#### Problem:
Collect all lines below with the string "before".

#### Exercise data:
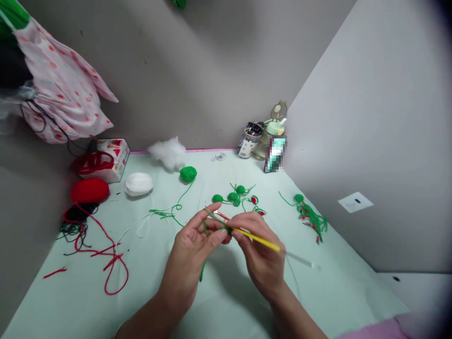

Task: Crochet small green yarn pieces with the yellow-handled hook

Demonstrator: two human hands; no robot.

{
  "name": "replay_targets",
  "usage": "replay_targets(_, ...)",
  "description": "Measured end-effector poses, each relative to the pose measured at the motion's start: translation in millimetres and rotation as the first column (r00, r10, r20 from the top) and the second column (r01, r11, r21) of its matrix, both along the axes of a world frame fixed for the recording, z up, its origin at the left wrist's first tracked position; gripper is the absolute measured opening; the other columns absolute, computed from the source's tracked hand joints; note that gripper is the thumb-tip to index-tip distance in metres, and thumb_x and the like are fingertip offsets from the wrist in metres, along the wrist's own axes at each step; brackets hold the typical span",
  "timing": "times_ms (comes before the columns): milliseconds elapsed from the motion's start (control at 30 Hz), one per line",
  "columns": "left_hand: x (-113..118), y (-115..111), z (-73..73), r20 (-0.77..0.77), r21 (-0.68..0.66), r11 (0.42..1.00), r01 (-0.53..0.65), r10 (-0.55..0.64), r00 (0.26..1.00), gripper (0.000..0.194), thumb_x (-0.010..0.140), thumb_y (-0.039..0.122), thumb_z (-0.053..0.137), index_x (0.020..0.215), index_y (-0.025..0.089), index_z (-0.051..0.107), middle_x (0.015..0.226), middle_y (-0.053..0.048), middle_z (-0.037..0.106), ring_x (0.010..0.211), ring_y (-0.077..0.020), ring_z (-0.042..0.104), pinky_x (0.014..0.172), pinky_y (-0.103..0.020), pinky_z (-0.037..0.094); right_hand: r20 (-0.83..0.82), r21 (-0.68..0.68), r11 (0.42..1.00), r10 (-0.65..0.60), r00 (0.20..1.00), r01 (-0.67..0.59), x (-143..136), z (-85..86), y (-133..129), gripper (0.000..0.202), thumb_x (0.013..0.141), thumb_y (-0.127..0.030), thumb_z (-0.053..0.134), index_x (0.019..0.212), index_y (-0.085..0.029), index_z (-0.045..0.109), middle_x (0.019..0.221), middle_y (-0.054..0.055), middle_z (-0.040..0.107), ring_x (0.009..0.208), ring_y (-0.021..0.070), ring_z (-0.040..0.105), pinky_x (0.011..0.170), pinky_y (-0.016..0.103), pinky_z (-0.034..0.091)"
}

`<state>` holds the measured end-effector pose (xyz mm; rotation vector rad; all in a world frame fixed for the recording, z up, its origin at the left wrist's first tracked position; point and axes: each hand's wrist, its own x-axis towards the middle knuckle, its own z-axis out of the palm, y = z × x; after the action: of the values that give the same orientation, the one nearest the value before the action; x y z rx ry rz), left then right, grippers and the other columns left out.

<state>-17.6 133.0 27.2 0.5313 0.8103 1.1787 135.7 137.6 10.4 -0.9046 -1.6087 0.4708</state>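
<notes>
In my right hand (263, 254) is a crochet hook (259, 240) with a yellow handle, held like a pen and slanting toward my left hand. My left hand (197, 240) pinches a small piece of green crochet work (228, 230), mostly hidden by the fingers. Green yarn (205, 228) passes over the raised left forefinger, and a strand hangs below that hand. The hook's tip meets the work between both hands; its exact place in the stitches is hidden. A blurred pale stick (300, 260) shows beyond my right hand.
Behind my hands lie green crocheted balls (232, 197) and a green yarn ball (188, 174). White yarn (139, 184), red yarn (90, 190) and stuffing (169, 153) are left. Green-red pieces (312, 216) lie right. A pen cup (248, 141) and phone (275, 154) stand by the wall.
</notes>
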Motion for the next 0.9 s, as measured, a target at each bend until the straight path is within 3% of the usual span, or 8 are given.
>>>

#### Exercise answer:
  "timing": "times_ms (comes before the columns): milliseconds elapsed from the motion's start (control at 30 Hz), one per line",
`<state>` holds the measured end-effector pose (xyz mm; rotation vector rad; all in a world frame fixed for the recording, z up, its origin at the left wrist's first tracked position; point and axes: each hand's wrist, its own x-axis towards the middle knuckle, its own z-axis out of the palm, y = z × x; after the action: of the values that give the same orientation, the one nearest the value before the action; x y z rx ry rz), left then right, grippers and the other columns left out.

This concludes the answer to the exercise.